#### [Problem to work on]
Using the records below, transcribe word for word the stretch from the line that contains "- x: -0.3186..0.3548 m" through the line that contains "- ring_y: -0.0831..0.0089", both end lines included, and nothing else.

#### [Provided data]
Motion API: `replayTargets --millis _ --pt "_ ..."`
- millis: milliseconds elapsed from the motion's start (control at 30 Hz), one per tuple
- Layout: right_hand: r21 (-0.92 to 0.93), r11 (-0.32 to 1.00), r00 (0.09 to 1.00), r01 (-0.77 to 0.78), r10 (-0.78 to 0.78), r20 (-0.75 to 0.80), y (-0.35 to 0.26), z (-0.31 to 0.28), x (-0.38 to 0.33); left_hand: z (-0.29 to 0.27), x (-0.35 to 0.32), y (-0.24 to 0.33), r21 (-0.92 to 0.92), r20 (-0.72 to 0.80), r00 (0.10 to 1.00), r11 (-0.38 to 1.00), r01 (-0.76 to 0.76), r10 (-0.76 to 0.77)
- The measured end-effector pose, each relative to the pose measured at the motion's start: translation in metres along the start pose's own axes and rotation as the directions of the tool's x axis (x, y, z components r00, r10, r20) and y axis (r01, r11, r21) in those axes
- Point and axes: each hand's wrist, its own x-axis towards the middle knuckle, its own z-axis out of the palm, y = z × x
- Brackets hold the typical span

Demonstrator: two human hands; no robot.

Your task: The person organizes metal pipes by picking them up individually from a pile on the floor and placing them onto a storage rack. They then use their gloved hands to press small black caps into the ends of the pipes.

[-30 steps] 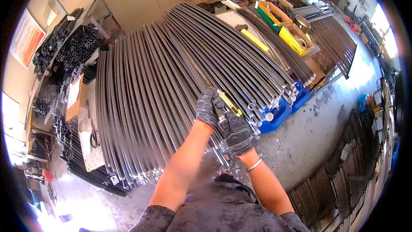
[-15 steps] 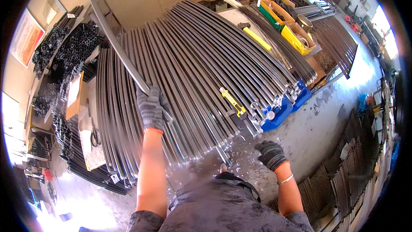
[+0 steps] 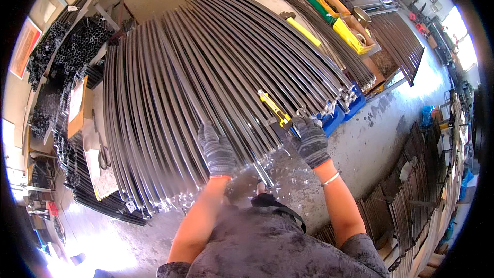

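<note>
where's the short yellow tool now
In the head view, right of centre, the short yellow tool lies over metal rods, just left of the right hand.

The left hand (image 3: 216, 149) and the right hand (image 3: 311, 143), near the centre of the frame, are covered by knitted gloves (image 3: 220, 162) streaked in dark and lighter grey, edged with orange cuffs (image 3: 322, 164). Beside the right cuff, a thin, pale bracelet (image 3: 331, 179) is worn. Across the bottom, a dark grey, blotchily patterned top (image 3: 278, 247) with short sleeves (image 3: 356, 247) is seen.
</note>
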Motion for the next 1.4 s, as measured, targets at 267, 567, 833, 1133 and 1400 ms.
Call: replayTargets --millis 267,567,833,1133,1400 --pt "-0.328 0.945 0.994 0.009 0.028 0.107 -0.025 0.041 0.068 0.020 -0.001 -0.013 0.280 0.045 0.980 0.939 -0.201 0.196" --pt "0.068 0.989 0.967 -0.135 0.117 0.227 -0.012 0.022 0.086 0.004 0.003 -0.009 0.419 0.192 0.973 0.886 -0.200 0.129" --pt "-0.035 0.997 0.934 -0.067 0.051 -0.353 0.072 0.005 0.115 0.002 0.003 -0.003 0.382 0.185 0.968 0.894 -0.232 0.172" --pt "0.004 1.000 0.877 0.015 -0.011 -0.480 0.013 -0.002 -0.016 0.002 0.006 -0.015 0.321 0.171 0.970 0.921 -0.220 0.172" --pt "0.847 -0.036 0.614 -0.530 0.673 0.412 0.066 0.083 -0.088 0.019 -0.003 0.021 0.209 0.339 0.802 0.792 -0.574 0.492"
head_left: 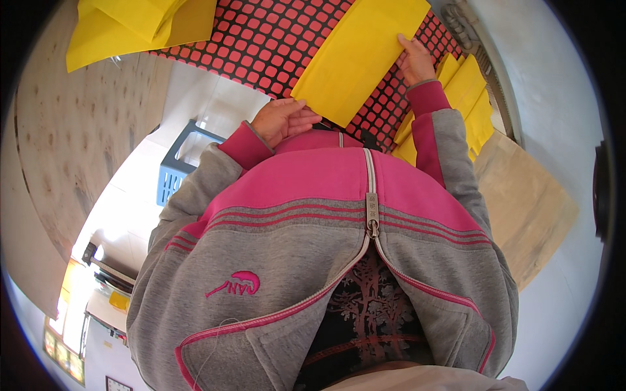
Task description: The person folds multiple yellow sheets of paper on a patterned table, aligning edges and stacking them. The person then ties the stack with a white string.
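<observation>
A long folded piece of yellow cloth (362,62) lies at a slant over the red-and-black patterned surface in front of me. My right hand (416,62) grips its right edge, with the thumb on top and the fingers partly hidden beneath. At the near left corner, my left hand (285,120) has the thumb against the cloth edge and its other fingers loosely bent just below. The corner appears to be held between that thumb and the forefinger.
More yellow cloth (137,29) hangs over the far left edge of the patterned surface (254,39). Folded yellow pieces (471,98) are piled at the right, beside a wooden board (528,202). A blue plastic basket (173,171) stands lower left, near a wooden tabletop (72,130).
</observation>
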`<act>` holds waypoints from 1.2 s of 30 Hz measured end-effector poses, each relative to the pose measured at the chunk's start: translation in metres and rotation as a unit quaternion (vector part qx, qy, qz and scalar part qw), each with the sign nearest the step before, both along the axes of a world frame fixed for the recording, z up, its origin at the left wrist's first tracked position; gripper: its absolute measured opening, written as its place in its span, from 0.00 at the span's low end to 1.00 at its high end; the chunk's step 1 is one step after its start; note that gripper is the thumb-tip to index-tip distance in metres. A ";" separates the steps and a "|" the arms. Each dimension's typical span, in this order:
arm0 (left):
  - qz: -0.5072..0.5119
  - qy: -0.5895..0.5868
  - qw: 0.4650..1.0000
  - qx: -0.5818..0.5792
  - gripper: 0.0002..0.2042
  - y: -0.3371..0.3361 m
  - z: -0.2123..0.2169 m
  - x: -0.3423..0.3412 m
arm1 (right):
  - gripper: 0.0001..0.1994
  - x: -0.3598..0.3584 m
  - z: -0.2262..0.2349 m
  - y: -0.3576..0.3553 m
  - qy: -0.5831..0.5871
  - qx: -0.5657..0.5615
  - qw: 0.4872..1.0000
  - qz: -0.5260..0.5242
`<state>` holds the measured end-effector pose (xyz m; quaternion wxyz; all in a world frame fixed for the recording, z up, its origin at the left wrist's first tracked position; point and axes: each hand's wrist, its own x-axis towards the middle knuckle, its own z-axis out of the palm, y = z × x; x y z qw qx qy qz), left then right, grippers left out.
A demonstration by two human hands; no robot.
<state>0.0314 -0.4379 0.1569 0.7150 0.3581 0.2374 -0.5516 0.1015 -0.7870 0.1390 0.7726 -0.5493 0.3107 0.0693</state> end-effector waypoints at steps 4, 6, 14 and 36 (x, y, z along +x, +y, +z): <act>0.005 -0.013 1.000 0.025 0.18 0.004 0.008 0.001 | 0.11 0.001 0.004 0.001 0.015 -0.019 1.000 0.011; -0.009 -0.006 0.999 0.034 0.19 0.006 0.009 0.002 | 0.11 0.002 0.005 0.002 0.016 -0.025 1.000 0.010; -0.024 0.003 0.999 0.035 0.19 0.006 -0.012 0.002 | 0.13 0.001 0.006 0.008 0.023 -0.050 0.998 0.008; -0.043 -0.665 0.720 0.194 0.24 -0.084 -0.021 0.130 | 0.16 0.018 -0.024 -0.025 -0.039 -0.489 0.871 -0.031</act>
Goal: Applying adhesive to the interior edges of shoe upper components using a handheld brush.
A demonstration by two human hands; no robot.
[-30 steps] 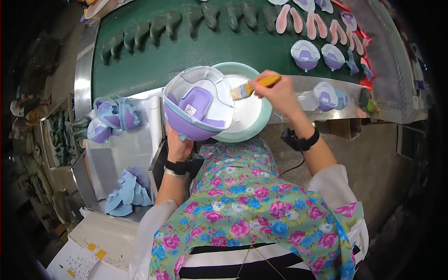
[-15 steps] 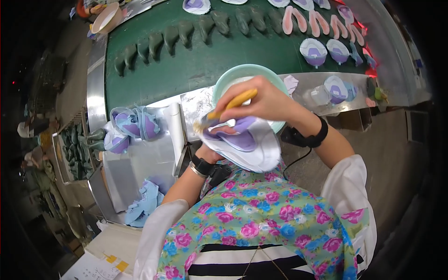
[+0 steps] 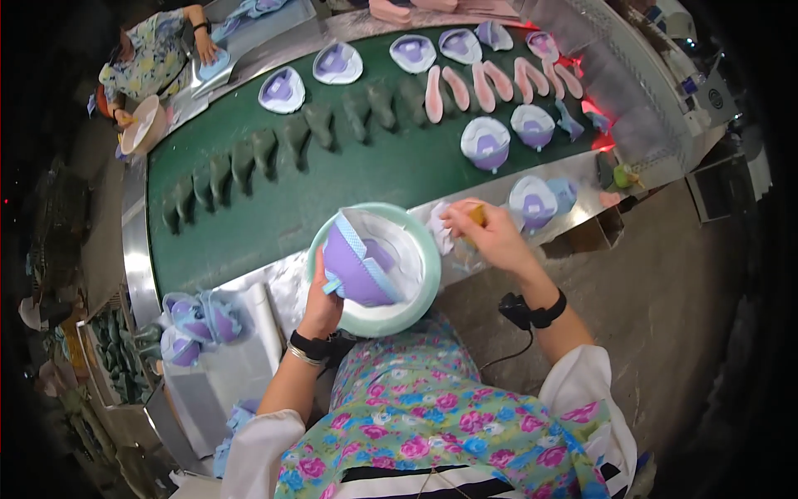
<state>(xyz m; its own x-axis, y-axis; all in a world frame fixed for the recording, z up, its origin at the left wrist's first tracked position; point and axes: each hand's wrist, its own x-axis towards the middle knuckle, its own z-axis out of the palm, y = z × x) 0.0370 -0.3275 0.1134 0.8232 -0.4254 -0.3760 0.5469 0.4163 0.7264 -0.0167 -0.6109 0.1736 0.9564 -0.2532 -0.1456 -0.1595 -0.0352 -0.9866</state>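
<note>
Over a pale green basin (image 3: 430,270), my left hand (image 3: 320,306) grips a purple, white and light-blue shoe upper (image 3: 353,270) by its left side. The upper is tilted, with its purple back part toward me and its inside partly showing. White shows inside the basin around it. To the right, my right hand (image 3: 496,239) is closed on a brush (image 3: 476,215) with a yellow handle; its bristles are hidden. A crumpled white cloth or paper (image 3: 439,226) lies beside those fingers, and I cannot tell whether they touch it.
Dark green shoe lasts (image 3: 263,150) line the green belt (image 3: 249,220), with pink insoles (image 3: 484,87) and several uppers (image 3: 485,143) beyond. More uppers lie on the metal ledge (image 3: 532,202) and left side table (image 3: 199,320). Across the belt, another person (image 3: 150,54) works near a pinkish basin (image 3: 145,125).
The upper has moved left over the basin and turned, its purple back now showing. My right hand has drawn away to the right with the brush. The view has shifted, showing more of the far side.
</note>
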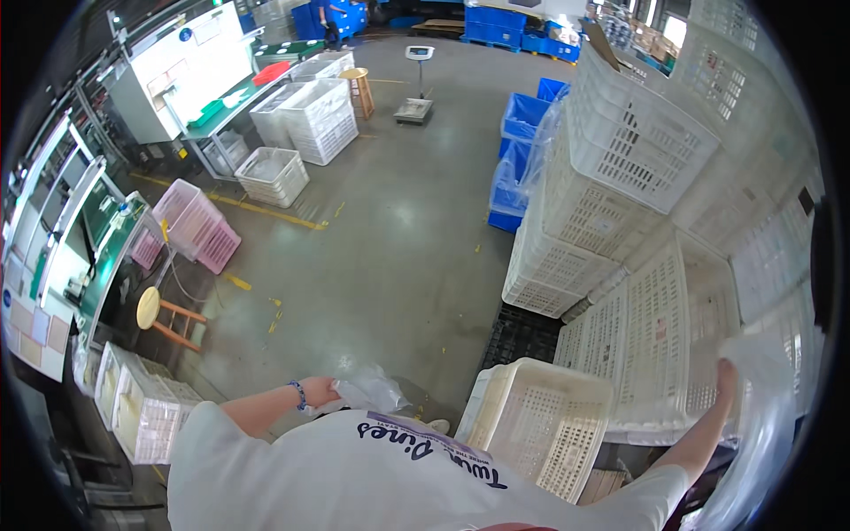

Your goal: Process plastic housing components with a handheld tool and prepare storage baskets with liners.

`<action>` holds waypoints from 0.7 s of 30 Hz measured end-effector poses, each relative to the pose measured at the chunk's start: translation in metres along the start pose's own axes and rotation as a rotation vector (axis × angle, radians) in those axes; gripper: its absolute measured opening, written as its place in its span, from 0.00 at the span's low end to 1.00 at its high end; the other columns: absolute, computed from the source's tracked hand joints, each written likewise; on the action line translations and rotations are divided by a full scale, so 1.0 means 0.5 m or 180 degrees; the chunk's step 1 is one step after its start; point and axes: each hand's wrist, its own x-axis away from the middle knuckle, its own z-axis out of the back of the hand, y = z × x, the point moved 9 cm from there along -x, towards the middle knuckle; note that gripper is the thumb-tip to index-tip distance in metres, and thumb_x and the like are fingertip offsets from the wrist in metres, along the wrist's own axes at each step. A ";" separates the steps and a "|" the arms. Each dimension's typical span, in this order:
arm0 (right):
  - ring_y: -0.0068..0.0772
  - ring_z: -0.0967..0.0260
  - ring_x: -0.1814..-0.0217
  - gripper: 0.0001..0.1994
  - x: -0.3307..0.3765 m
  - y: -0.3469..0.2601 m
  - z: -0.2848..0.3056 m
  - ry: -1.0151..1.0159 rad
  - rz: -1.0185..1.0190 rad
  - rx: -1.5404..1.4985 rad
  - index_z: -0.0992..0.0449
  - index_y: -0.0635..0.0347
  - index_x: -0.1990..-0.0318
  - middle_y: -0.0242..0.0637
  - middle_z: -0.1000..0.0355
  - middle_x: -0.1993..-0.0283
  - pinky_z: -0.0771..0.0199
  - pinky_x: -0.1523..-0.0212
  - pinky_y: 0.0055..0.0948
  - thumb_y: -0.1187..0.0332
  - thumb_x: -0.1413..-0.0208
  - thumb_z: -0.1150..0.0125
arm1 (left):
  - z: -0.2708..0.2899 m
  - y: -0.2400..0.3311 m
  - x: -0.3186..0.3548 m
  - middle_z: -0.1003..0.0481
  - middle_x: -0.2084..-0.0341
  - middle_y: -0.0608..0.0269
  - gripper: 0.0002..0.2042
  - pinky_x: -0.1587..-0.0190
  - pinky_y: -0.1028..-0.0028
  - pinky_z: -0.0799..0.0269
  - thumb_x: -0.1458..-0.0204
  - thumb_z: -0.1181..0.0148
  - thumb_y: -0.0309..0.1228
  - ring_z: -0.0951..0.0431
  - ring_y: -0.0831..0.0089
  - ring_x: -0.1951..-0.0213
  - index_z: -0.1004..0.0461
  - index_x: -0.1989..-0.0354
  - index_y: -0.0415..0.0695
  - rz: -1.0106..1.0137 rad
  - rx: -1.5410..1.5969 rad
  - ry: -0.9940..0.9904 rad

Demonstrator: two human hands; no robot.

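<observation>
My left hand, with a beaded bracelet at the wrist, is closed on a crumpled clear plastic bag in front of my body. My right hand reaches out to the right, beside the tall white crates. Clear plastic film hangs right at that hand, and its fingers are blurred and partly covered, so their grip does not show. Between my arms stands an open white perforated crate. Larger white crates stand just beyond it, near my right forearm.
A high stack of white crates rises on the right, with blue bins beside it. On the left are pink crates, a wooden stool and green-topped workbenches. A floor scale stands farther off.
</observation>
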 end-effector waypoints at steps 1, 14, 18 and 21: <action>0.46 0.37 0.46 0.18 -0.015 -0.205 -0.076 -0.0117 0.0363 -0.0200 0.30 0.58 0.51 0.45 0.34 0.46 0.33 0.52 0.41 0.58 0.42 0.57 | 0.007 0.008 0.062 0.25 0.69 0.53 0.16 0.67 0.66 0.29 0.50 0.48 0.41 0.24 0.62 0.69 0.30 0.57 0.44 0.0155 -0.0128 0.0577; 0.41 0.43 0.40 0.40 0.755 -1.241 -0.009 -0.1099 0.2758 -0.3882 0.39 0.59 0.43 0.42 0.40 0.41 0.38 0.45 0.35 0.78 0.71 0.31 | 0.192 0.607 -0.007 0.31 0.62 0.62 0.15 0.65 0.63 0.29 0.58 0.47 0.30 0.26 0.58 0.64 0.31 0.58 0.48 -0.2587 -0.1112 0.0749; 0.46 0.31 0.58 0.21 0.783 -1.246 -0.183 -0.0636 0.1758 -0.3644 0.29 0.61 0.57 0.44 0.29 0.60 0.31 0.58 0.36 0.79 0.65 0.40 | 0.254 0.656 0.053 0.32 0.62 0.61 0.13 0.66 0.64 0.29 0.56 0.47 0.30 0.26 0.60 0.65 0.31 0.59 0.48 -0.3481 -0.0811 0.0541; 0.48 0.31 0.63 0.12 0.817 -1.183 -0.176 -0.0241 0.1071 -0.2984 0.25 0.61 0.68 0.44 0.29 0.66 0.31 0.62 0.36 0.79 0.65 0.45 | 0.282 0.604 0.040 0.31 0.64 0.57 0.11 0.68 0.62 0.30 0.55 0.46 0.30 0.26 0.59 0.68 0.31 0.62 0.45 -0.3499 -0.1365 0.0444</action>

#### [Solution to the exercise]
  - x: -0.3186..0.3548 m
  - middle_z: -0.1003..0.0481
  - middle_x: -0.2084..-0.0341
  - middle_y: -0.0608..0.0269
  - gripper: 0.0002..0.2042
  - pinky_x: -0.1587..-0.0190
  - pinky_y: -0.1028..-0.0028
  - pinky_z: -0.0799..0.0269
  - thumb_x: -0.1458..-0.0204
  - thumb_z: -0.1181..0.0148
  - thumb_y: -0.0309..0.1228
  - ring_z: -0.0951..0.0431
  - ring_y: -0.0831..0.0089

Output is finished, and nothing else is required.